__WORK TASK__
Give the listing back in full, exactly as written, with the pictures removed.

__EXERCISE DATA__

<<<<

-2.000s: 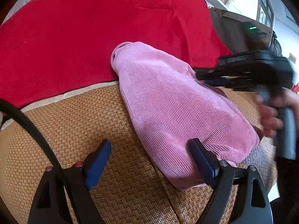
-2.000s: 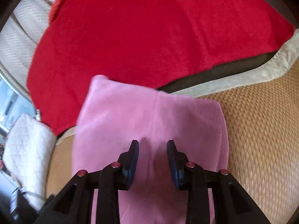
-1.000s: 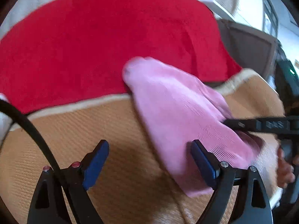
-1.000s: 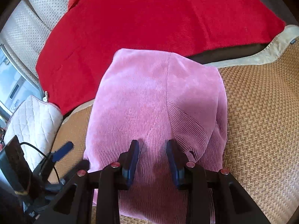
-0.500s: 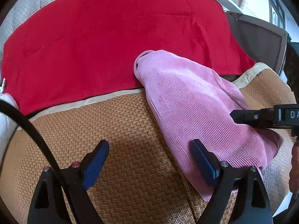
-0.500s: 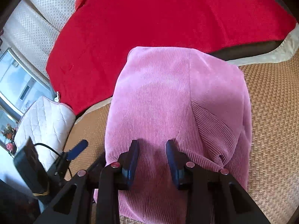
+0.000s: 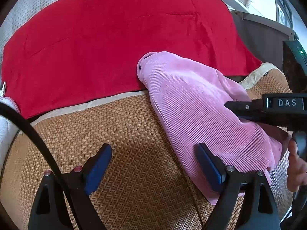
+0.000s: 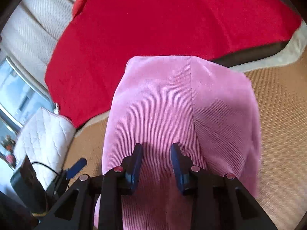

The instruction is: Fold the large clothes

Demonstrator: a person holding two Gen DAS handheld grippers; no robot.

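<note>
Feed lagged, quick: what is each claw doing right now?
Left claw: open, holding nothing.
Right claw: part open over the pink garment, gripping nothing.

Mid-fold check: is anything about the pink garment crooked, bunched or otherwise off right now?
Slightly. The pink garment lies diagonally across the woven mat, and its far corner overlaps the red blanket. The near right edge looks bunched rather than flat. No damage visible.
</note>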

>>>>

__SOLVED PROBLEM__
-2.000s: 
-2.000s: 
-1.000s: 
-1.000s: 
-0.500s: 
-0.500s: 
+0.000s: 
+0.000s: 

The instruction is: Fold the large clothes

Demonstrator: a person holding two Gen DAS handheld grippers; no robot.

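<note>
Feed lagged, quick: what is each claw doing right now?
Left claw: open, holding nothing.
Right claw: part open over the pink garment, gripping nothing.

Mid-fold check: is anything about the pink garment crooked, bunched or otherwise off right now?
Slightly. The pink garment lies diagonally across the woven mat, and its far corner overlaps the red blanket. The near right edge looks bunched rather than flat. No damage visible.
</note>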

Work on this exercise is complete.